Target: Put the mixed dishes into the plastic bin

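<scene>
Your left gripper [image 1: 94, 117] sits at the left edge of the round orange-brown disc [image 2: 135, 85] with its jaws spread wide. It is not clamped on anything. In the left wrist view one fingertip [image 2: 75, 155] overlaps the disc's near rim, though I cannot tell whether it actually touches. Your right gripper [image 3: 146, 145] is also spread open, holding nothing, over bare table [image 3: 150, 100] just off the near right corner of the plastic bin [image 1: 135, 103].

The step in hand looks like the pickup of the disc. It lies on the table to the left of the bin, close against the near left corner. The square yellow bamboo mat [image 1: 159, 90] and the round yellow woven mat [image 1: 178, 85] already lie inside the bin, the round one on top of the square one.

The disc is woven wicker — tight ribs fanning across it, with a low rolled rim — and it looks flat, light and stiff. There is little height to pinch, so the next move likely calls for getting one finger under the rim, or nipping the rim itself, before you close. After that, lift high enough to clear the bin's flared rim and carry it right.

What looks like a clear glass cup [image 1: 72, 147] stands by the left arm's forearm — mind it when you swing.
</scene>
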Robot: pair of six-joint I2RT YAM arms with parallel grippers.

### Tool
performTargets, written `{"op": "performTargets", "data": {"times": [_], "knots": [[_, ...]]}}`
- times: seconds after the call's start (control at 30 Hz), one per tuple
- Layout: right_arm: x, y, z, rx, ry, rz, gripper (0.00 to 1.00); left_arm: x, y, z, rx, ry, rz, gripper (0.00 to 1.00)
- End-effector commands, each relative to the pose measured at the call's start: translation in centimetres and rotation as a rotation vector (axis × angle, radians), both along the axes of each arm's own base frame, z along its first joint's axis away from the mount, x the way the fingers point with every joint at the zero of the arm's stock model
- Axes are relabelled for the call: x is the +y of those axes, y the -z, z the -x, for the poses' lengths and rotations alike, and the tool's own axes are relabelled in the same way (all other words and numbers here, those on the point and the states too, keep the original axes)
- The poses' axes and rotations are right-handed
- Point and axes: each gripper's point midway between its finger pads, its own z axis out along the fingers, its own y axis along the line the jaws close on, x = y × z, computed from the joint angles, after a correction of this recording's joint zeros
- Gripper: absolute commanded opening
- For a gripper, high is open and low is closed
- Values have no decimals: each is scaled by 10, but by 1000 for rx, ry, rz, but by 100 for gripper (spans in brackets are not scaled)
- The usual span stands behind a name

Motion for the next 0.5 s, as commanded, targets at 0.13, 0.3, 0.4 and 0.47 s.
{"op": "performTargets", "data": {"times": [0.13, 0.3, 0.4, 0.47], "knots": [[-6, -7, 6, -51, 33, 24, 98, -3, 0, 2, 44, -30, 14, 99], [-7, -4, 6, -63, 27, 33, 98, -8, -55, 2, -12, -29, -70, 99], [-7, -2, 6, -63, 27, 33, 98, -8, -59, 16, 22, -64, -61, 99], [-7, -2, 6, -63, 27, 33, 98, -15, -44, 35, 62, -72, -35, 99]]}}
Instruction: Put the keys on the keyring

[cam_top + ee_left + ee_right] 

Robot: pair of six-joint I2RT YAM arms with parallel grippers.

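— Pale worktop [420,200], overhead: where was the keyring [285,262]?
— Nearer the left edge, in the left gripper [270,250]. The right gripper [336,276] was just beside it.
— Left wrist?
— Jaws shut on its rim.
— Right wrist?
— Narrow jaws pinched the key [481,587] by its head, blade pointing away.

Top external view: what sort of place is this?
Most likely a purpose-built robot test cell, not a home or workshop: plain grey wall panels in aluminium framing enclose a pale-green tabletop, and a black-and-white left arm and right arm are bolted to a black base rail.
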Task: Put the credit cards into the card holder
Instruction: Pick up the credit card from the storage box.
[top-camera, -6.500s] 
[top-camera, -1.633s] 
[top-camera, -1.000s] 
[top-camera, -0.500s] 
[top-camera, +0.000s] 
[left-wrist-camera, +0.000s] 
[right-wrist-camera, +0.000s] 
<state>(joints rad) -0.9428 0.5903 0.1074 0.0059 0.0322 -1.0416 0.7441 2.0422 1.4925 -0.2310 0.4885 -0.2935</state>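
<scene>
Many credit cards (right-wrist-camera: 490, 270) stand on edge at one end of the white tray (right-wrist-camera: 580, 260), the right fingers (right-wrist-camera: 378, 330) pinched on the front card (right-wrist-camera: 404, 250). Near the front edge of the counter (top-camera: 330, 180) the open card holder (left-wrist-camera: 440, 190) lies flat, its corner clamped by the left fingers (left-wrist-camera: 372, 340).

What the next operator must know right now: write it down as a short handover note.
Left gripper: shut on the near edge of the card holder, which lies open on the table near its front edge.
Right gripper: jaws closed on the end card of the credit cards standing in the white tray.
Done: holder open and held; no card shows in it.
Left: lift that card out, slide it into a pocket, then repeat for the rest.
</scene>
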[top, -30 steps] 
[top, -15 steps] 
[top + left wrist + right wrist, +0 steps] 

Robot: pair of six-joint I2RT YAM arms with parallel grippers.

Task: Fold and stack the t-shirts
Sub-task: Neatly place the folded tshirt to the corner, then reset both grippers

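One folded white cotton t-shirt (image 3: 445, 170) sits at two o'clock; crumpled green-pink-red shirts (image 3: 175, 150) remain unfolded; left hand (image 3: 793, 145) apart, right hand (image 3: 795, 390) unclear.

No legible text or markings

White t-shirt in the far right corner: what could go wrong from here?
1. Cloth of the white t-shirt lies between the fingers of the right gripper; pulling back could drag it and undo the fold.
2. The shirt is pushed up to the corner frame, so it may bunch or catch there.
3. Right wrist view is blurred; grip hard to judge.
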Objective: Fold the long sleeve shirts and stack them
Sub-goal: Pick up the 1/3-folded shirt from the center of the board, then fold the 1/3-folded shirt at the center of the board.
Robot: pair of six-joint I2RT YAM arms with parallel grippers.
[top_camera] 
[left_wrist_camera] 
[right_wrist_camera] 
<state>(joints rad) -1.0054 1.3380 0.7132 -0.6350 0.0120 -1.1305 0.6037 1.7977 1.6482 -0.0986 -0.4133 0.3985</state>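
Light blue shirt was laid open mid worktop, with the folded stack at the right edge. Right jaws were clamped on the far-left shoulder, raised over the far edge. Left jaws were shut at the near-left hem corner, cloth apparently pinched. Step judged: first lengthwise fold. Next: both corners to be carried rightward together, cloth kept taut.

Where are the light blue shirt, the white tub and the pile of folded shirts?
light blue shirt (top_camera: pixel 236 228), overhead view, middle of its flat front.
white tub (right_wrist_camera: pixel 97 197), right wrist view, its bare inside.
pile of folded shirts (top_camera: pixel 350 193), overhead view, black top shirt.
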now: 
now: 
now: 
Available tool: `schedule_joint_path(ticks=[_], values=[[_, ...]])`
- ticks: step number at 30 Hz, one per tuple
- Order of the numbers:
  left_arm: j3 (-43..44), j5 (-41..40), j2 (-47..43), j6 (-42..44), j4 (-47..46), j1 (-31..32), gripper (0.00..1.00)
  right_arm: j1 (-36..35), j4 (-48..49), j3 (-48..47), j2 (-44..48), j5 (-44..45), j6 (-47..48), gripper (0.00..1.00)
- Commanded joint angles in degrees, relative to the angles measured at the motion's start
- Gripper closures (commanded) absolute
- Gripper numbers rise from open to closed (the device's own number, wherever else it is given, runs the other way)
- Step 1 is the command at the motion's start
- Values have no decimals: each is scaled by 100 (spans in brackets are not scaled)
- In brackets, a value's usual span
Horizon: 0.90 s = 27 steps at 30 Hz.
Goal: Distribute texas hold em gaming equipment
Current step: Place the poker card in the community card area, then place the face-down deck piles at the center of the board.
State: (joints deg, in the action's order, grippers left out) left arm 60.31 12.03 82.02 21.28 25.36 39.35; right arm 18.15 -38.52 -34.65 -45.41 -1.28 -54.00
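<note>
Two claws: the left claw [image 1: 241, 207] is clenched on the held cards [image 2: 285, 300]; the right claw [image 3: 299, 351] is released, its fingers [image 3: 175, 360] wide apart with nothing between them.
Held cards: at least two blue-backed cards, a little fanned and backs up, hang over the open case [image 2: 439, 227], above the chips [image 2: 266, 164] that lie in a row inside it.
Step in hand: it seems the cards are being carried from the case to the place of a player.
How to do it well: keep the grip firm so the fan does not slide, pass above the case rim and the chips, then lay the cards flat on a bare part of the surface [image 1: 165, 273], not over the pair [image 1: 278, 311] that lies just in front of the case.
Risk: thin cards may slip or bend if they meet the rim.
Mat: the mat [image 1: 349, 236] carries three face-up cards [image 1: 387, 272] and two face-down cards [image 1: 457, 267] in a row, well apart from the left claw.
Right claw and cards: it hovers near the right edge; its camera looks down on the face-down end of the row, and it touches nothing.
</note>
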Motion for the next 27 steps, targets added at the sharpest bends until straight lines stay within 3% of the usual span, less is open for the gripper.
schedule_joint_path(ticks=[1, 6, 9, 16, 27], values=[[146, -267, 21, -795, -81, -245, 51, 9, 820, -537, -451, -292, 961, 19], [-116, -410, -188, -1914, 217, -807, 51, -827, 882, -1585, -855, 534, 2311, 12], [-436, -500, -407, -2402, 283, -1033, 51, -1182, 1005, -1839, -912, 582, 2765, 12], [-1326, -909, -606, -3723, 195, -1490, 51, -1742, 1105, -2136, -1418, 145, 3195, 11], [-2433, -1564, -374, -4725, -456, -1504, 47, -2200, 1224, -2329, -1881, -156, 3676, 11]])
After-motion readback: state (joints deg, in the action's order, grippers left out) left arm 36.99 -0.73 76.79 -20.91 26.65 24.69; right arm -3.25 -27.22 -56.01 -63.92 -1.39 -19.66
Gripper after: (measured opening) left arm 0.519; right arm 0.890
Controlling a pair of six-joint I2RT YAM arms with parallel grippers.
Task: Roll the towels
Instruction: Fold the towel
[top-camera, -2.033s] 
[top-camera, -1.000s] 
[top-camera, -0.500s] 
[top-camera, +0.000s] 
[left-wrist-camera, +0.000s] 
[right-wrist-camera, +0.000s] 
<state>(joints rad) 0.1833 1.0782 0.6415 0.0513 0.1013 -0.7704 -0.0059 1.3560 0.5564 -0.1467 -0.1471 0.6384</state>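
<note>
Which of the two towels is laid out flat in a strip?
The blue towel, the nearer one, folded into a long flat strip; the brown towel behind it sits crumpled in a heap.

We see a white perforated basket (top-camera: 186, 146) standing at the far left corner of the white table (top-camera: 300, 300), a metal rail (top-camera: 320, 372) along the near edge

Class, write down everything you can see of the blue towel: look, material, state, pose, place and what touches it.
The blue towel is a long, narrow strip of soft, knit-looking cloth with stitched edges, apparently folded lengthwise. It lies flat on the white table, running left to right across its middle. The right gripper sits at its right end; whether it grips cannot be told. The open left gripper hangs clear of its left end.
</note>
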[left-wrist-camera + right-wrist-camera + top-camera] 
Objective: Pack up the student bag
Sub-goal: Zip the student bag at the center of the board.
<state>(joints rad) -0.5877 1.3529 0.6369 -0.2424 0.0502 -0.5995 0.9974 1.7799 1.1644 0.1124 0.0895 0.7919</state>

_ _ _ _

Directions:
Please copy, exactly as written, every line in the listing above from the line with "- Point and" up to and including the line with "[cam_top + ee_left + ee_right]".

Result of the exercise:
- Point and axes: each gripper's point midway between its finger pads, its own z axis out along the fingers, its own y axis along the line the jaws close on, x = y × z, computed from the joint angles, after a correction of this recording's joint zeros
- Gripper: absolute commanded opening
- For a gripper, high is open and low is closed
- Values have no decimals: each is scaled by 10, but by 1000 for rx, ry, rz, but by 100 for gripper (spans in brackets are not scaled)
- The usual span stands behind a name

Motion for the next 0.5 s, as commanded, targets at 0.13, 0.3, 0.4 and 0.47 s.
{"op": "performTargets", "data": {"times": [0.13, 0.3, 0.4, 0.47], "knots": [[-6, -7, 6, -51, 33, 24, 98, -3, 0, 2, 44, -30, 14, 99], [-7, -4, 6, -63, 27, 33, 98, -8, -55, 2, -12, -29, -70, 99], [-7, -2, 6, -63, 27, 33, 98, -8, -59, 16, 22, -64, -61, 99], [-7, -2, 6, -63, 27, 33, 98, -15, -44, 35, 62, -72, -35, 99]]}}
Instruction: Put the keys on the keyring

[cam_top + ee_left + ee_right] 

The full output has been given.